Hal itu terjadi karena Indonesia tidak memiliki jadwal kompetisi tahunan yang jelas yang memungkinan atlet dan pelatih menentukan skala prioritas. Maka itu, ke depan, semua pihak terkait harus duduk bersama untuk membuat jadwal kompetisi yang lebih baik.
”Mungkin, dalam setahun, kita bisa membagi tiga-empat musim kompetisi. Dengan begitu, atlet maupun pelatih bisa mengukur mana ajang yang perlu diprioritaskan. Atlet juga bisa mendapatkan wadah kompetisi yang pasti, setidaknya bisa berlomba rutin setiap empat-tiga bulan sekali,” ungkap Albert menjelaskan.
Untuk sisi teknis pelatihan, lanjut Albert, Indonesia butuh dukungan konsultan pelatih strength and conditioning (SC) untuk menjaga kebugaran maupun kinerja atlet, terutama yang remaja-yunior. ”Apalagi, atlet muda sedang dalam masa pembentukan fondasi yang latihannya keras dan berpotensi menimbulkan cedera kalau tidak mendapatkan sentuhan sport science yang tepat, khususnya dari pelatih SC, tim ahli nutrisi, dan lainnya yang terkait,” ujar Albert.

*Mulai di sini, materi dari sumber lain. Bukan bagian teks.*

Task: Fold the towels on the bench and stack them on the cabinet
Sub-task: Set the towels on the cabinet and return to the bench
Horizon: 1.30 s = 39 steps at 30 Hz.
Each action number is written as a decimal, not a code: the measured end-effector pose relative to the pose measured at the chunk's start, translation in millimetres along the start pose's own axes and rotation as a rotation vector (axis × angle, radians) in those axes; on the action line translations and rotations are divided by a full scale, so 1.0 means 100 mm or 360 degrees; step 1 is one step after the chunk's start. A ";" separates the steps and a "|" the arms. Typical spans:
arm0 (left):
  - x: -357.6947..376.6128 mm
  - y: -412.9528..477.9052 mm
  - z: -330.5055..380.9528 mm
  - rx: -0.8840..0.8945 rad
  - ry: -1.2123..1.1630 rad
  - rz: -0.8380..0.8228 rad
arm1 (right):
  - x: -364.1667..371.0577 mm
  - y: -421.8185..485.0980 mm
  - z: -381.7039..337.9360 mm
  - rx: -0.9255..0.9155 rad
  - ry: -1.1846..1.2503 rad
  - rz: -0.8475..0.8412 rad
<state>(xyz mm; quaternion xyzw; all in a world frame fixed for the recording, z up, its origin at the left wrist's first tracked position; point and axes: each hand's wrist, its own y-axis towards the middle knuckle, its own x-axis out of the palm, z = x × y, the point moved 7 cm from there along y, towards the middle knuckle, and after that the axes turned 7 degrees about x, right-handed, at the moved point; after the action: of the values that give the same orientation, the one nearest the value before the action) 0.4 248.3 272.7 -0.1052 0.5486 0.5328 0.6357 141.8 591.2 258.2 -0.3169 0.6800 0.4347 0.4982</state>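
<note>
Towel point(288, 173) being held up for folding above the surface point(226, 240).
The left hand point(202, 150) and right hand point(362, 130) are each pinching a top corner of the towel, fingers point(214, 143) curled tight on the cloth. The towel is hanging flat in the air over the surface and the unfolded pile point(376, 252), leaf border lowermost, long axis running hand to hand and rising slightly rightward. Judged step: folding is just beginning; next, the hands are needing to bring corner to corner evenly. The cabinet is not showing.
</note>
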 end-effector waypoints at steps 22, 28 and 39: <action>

Albert menyampaikan, dirinya percaya perenang Indonesia masih bisa bersaing dengan Vietnam, Singapura, dan Thailand, kalau mendapatkan penanganan yang tepat. Apalagi, secara bakat dan postur tubuh, atlet-atlet indonesia tidak berbeda dengan dari ketiga negara kuat tersebut.
Mengejar ketertinggalan
Di sisi lain, atlet-atlet yang menonjol di kelompok usia tidak mungkin terus menajamkan catatan waktunya melebihi rekor yang ada. Selalu ada batasan perkembangan. ”Yang harus kita lalukan sekarang, bagaimana caranya mengejar ketertinggalan. Dengan waktu sekitar dua tahun sebelum SEA Games Thailand, kita masih ada waktu untuk mengejar ketertinggalan itu asal semua harapan terkait kompetisi dan sport science bisa terpenuhi,” ucap Albert.
Perenang putri KU 3 (di bawah 13 tahun), Adelia Chantika Aulia, merasakan betul bagaimana perbedaan perenang yang sering berkompetisi dalam SEA Age kali ini. Karena kejuaraan itu menjadi ajang internasional pertamanya, perenang asal Riau itu sempat grogi menjalani kompetisi. Sebaliknya, atlet-atlet dari Vietnam tampak sangat siap, bahkan cenderung ngotot sejak awal perlombaan.
”Saya rasa itu karena atlet-atlet dari Vietnam sudah terbiasa berkompetisi. Semakin sering ikut perlombaan, kita akan semakin terbiasa dengan persiangan. Dengan begitu, kita paham bagaimana untuk menemukan celah menang. Kita tidak akan demam panggung lagi dan bisa bisa langsung mengeluarkan semua kemampuan sejak start lomba,” kata Adelia yang mempertajam rekor nasional gaya bebas 50 meter atas namanya sendiri, yaitu dari 27,55 detik menjadi 27,19 detik, dalam hari pertama SEA Age 2023.